Il suo rifiuto dell’agenda LGBT, però, non era dettato tanto dall’adesione a solidi principi morali, o alla Fede cattolica, quanto dalla sua posizione politica anti-americana. Correa, infatti, considera l’agenda LGBT un’avanguardia della “colonizzazione ideologica occidentale”, in altre parole un’arma dell’“imperialismo yankee”. Donde il suo fermo rifiuto.

Tanto è bastato per attirargli le simpatie non solo di settori cattolici sinistrorsi, ma anche da settori di quella “destra” che vede nell’Occidente il male assoluto e, quindi, nei suoi antagonisti di qualsiasi tipo (anche di sinistra) un amico da sostenere.

Sembra, però, che l’accanimento rivoluzionario di Correa abbia avuto la meglio sulla retorica anti-yankee. Nell’ambito dell’iniziativa “Diálogo Nacional”, da lui promossa, il ministero della Giustizia ha creato la Federazione ecuadoriana di organizzazioni LGBT, alla quale si sono iscritti più di 2mila attivisti e sessanta gruppi nazionali. In altre parole, Correa ha deciso di aderire alla lista dei paesi che promuovono l’agenda omosessuale e l’ideologia gender.

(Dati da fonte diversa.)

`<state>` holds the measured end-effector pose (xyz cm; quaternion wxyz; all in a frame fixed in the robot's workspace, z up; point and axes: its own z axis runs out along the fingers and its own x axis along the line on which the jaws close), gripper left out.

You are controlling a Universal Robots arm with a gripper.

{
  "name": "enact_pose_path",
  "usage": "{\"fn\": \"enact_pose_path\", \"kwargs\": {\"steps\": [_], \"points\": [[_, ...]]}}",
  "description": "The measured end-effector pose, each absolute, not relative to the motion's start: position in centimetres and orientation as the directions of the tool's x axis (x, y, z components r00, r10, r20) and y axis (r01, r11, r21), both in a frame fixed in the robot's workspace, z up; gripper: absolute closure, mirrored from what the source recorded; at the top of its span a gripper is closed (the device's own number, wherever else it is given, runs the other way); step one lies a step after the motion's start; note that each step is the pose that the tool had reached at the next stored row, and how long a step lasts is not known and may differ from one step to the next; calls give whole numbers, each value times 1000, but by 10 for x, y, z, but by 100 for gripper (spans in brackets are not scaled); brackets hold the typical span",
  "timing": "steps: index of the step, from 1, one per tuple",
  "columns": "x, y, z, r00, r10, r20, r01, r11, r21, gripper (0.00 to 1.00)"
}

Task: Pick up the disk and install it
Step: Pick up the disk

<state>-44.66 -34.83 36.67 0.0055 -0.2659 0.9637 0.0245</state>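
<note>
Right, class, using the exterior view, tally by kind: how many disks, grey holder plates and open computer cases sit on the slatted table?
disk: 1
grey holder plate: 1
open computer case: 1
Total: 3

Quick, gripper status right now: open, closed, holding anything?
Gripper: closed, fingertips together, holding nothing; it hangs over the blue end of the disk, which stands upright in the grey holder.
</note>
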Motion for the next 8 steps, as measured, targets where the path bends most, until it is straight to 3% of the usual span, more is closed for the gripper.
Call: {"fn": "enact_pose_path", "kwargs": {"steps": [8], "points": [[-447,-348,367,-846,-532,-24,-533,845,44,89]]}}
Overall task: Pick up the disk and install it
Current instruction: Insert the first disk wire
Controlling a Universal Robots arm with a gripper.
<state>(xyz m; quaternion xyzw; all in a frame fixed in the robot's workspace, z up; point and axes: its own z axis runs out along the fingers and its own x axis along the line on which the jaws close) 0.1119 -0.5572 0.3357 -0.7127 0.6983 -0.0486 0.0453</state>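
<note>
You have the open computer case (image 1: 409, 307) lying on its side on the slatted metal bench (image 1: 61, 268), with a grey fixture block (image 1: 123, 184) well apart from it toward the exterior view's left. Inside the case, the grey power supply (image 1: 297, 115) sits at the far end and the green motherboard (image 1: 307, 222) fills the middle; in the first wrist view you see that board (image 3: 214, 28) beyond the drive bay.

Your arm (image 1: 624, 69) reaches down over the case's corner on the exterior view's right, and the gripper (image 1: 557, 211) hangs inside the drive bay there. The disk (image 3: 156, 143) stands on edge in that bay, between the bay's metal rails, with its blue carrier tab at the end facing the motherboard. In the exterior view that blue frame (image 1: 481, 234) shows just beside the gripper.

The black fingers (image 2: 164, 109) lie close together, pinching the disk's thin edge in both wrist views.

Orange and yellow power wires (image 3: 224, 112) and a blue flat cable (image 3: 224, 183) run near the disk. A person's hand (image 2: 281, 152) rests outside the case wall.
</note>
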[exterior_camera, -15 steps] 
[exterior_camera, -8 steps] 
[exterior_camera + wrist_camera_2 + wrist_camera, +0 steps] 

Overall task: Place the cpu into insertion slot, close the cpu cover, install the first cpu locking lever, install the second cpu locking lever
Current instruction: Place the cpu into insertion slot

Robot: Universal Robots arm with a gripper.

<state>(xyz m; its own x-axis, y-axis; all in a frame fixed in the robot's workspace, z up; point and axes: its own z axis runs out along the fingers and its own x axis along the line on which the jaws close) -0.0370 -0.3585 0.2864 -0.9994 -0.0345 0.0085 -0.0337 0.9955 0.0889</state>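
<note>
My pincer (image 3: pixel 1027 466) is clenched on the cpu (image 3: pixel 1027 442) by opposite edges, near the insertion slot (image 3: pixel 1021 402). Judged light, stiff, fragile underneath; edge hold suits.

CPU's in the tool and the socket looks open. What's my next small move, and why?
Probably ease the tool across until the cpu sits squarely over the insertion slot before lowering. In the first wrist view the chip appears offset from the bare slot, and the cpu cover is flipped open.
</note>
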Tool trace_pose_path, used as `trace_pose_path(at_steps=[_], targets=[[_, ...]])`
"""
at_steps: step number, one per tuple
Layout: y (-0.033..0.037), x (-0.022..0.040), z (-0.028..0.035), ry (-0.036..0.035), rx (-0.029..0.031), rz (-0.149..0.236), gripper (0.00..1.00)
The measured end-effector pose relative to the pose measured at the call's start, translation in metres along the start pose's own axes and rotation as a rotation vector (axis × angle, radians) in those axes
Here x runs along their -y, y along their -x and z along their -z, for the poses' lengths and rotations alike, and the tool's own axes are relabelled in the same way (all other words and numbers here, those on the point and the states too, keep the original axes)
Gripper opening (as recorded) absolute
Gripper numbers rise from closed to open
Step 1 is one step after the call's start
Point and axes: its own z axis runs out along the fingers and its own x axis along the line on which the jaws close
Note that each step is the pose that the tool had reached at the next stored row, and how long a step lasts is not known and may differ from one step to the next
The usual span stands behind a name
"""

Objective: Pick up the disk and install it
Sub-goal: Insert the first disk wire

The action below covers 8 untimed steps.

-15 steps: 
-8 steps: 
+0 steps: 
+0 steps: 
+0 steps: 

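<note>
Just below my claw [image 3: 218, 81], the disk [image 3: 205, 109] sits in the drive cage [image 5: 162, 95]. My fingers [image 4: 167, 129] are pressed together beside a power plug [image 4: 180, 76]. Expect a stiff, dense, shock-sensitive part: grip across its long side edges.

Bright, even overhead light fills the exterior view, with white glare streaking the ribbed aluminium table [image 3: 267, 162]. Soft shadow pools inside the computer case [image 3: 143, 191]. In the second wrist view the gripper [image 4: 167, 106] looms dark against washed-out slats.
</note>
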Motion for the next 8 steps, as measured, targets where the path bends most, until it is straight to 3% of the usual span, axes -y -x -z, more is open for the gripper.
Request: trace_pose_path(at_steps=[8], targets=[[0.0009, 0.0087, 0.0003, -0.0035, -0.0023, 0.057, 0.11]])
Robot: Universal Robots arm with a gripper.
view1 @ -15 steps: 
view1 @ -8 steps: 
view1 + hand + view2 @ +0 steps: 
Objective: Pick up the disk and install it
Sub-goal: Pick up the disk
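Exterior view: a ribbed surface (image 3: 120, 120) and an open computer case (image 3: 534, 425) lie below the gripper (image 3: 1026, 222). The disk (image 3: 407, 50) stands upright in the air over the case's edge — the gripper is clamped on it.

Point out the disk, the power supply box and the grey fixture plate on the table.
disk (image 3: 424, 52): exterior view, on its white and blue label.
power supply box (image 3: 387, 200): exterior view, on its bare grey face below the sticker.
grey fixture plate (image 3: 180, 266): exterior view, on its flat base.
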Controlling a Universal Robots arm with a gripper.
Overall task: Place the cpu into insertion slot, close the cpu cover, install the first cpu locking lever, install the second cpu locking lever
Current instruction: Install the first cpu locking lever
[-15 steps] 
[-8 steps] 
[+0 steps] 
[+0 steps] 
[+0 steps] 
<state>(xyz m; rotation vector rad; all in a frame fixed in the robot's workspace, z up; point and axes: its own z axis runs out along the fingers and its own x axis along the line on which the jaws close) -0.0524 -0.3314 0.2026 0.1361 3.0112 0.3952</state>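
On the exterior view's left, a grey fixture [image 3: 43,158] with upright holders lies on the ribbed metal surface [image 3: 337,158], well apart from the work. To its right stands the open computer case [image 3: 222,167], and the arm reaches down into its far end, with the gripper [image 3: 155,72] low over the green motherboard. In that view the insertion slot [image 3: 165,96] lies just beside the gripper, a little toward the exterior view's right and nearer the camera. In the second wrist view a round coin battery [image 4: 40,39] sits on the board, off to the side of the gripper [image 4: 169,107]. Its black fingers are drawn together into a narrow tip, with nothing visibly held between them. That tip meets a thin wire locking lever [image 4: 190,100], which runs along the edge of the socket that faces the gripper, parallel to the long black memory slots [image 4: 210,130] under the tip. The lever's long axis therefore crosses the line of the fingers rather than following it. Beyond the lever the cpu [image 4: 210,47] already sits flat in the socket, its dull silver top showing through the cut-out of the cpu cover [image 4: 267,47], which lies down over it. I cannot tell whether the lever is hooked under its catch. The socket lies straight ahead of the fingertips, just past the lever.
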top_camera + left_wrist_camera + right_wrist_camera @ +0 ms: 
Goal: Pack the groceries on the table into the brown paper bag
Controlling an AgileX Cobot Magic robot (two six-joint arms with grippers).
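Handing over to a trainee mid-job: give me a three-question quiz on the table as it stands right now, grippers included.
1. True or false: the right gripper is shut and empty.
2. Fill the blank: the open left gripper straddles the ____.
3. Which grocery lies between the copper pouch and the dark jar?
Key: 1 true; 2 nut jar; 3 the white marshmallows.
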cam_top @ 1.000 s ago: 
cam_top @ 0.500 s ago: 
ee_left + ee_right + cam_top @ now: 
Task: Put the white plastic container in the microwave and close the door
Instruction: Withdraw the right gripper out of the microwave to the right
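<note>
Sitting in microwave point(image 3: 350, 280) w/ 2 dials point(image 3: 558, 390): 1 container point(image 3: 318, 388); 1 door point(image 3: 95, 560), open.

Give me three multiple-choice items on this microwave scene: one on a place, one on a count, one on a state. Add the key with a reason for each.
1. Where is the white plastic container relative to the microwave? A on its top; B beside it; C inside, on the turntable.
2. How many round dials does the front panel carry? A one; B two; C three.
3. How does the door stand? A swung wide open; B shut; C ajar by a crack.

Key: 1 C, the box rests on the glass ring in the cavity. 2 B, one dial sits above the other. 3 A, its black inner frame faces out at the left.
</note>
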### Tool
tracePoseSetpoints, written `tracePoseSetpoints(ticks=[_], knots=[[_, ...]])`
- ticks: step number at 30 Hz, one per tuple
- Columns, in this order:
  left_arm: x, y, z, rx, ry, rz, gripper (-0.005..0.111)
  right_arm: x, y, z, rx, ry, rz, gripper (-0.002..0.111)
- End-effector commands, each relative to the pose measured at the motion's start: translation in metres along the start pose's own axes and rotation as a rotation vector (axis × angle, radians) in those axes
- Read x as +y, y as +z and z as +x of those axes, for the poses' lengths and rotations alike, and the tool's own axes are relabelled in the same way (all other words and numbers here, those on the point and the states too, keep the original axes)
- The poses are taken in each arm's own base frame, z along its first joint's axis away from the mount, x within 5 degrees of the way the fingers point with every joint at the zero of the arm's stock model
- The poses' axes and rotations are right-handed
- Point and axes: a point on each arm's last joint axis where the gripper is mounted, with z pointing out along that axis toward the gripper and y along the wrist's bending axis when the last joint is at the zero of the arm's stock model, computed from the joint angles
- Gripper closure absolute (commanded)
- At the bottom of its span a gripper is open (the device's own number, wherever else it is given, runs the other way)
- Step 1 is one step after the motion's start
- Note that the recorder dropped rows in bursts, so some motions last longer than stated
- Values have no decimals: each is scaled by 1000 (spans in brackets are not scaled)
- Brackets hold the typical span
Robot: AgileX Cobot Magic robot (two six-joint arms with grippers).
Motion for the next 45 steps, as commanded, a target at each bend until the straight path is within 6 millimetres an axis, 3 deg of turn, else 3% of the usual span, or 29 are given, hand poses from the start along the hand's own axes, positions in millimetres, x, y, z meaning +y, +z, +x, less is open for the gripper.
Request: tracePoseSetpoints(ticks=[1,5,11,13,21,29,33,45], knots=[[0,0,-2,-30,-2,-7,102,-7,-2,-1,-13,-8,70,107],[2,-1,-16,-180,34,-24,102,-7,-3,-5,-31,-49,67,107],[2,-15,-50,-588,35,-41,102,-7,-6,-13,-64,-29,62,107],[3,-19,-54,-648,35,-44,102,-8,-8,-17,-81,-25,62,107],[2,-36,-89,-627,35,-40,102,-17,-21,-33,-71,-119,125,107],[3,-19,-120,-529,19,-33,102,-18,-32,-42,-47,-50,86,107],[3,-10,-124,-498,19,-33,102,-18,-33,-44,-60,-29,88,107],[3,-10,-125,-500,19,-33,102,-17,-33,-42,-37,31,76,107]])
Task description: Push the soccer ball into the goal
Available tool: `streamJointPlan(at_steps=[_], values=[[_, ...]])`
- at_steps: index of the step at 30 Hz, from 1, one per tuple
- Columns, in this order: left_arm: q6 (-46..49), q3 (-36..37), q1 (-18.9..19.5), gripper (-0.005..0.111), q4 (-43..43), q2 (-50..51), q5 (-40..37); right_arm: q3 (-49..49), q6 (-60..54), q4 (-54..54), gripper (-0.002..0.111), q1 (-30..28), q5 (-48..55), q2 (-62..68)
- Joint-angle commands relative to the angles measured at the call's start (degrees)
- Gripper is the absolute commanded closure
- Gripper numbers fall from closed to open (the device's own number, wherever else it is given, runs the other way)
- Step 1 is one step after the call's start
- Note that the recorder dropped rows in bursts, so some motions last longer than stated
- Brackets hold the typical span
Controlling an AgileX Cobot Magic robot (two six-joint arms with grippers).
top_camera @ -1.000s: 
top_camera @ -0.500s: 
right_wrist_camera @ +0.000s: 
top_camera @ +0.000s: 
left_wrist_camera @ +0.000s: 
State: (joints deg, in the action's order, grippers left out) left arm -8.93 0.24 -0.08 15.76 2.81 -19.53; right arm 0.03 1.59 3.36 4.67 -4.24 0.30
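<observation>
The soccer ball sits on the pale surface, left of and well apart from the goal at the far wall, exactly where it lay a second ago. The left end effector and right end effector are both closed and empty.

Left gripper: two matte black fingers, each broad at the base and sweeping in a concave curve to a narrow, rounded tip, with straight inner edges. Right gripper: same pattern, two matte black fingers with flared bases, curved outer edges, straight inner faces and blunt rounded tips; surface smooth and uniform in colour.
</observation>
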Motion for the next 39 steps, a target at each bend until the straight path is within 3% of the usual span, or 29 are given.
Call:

Ledy Zúñiga Rocha, ministro della Giustizia, ha sottolineato che “l’inclusione sociale è ormai un modo di decidere e di governare della rivoluzione”.

Correa ha dichiarato altresì che anche il riconoscimento dei diritti dei transessuali è una “strategia per arrivare al matrimonio gay”, e che una volta raggiunto, cercherà anche di imporre l’adozione per le coppie dello stesso sesso.

Con buona pace dei suoi sostenitori “cattolici” o di “destra”.